Ce ransomware est livré avec son propre programme d’affiliation

Ccrb crypto

Avaddon, un nouveau protocole de rançongiciel en tant que service, ou RaaS, est le dernier à sauter dans le train de l’extorsion cryptographique. Semblable aux ransomwares de groupes comme Maze et REvil, le projet Avaddon propose un partage des revenus pour les utilisateurs qui déploient avec succès le logiciel sur des victimes sans méfiance.

Selon une étude de la société de cyber-intelligence DomainTools, le développement RaaS permet aux pirates de concentrer leurs efforts sur le développement de logiciels malveillants, plutôt que de trouver de nouveaux endroits pour déployer leurs attaques. Les développeurs comptent plutôt sur des personnes tierces qui cherchent à générer des revenus en lançant leurs propres campagnes de ransomware.

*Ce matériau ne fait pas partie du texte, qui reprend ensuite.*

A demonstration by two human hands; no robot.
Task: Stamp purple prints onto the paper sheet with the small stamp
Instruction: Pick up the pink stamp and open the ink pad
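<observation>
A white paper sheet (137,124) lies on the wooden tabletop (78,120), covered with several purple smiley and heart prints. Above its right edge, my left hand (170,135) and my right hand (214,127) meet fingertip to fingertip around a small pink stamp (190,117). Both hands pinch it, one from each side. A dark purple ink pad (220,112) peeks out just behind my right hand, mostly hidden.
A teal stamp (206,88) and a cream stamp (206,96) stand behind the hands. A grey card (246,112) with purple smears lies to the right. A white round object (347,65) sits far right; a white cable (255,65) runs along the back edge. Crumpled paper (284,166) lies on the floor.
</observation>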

S’adressant à Crypto, Tarik Saleh, ingénieur senior en sécurité et chercheur en logiciels malveillants chez DomainTools, a commenté le programme d’affiliation utilisé dans le ransomware:

«Les auteurs de malwares cherchent à réaliser des profits avec le moins de risques possible et c’est exactement ce que fait le modèle RaaS / affilié. Les cybercriminels suivent les tactiques et les techniques d’autres acteurs de la menace qui réussissent, nous pouvons donc nous attendre à ce que l’essor du RaaS et des programmes de modèles d’affiliation se poursuive. »

Saleh explique qu’à ce jour, il n’existe pas de décrypteurs accessibles au public pour Avaddon, à part ceux fournis aux victimes une fois la rançon du malware payée.

Alors que Bitcoin est le mode de paiement préféré pour ce ransomware particulier, Saleh a été témoin d’un changement de cette tendance ces derniers mois. Citant le récent piratage de Twitter, il a noté que «nous assistons cependant à un virage vers Monero, car Bitcoin n’offre pas le [same] protection de la vie privée et anonymat. »

Saleh pense que les développeurs du ransomware sont russes, car ils ne vendent qu’aux clients russophones sur les marchés russes.

Le gouvernement russe a «largement fermé les yeux sur l’élimination des cybercriminels qui n’impliquent pas d’actifs russes». Cet arrangement tacite permet apparemment aux auteurs de ransomwares russes d’opérer avec un très faible risque de punition, a ajouté Saleh.